#### What is needed:
Each line from the one holding "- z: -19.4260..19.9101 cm" to the last line below must be written out exactly, with no other output.

####

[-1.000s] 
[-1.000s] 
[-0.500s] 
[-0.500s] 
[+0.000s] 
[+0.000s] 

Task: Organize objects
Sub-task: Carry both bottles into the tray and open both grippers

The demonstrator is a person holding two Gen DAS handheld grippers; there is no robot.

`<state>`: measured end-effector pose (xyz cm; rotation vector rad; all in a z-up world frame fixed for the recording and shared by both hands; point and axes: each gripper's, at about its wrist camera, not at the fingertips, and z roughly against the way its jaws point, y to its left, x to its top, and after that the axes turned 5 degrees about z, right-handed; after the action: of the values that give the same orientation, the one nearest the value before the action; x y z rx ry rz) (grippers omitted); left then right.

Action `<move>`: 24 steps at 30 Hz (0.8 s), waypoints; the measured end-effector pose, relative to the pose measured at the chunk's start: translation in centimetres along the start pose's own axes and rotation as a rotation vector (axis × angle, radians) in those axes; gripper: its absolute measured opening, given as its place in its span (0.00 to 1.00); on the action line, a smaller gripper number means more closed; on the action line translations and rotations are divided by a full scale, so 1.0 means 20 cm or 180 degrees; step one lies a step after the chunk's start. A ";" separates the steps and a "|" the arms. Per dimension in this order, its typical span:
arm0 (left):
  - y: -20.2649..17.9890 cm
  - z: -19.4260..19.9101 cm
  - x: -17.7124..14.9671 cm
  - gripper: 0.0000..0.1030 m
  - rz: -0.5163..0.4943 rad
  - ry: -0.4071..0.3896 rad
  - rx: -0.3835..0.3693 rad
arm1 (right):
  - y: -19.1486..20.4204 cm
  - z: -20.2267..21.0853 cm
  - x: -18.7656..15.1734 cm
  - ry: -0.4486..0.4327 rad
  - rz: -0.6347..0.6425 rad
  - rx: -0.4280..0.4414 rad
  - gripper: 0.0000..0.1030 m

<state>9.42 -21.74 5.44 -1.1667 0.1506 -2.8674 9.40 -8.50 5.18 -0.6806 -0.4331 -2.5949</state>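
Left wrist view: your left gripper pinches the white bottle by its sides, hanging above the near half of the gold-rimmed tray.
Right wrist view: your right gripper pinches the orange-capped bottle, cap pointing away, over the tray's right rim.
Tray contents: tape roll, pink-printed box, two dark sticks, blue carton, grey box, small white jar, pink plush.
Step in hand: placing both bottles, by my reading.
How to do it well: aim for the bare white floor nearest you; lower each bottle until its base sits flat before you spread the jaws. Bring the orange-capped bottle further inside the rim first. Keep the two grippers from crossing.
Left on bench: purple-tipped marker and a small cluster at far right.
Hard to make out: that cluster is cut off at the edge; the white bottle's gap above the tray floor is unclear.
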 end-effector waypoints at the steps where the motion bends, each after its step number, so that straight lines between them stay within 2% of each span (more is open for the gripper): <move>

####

#### Your response:
  - z: -19.4260..19.9101 cm
  - x: -17.7124..14.9671 cm
  - gripper: 0.0000..0.1030 m
  - rz: -0.5163..0.4943 rad
  - ry: -0.4071..0.3896 rad
  - rx: -0.3835..0.3693 rad
arm1 (right):
  - y: -19.1486..20.4204 cm
  - z: -20.2267..21.0853 cm
  - x: -18.7656..15.1734 cm
  - ry: -0.4486..0.4327 rad
  - rz: -0.6347..0.6425 rad
  - rx: -0.4280..0.4414 rad
  - gripper: 0.0000..0.1030 m

<state>9.42 -21.74 5.44 -1.1667 0.1506 -2.8674 9.40 -8.50 5.18 -0.6806 -0.4331 -2.5949</state>
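Left wrist view: your left gripper pinches the white bottle by its sides, hanging above the near half of the gold-rimmed tray.
Right wrist view: your right gripper pinches the orange-capped bottle, cap pointing away, over the tray's right rim.
Tray contents: tape roll, pink-printed box, two dark sticks, blue carton, grey box, small white jar, pink plush.
Step in hand: placing both bottles, by my reading.
How to do it well: aim for the bare white floor nearest you; lower each bottle until its base sits flat before you spread the jaws. Bring the orange-capped bottle further inside the rim first. Keep the two grippers from crossing.
Left on bench: purple-tipped marker and a small cluster at far right.
Hard to make out: that cluster is cut off at the edge; the white bottle's gap above the tray floor is unclear.
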 end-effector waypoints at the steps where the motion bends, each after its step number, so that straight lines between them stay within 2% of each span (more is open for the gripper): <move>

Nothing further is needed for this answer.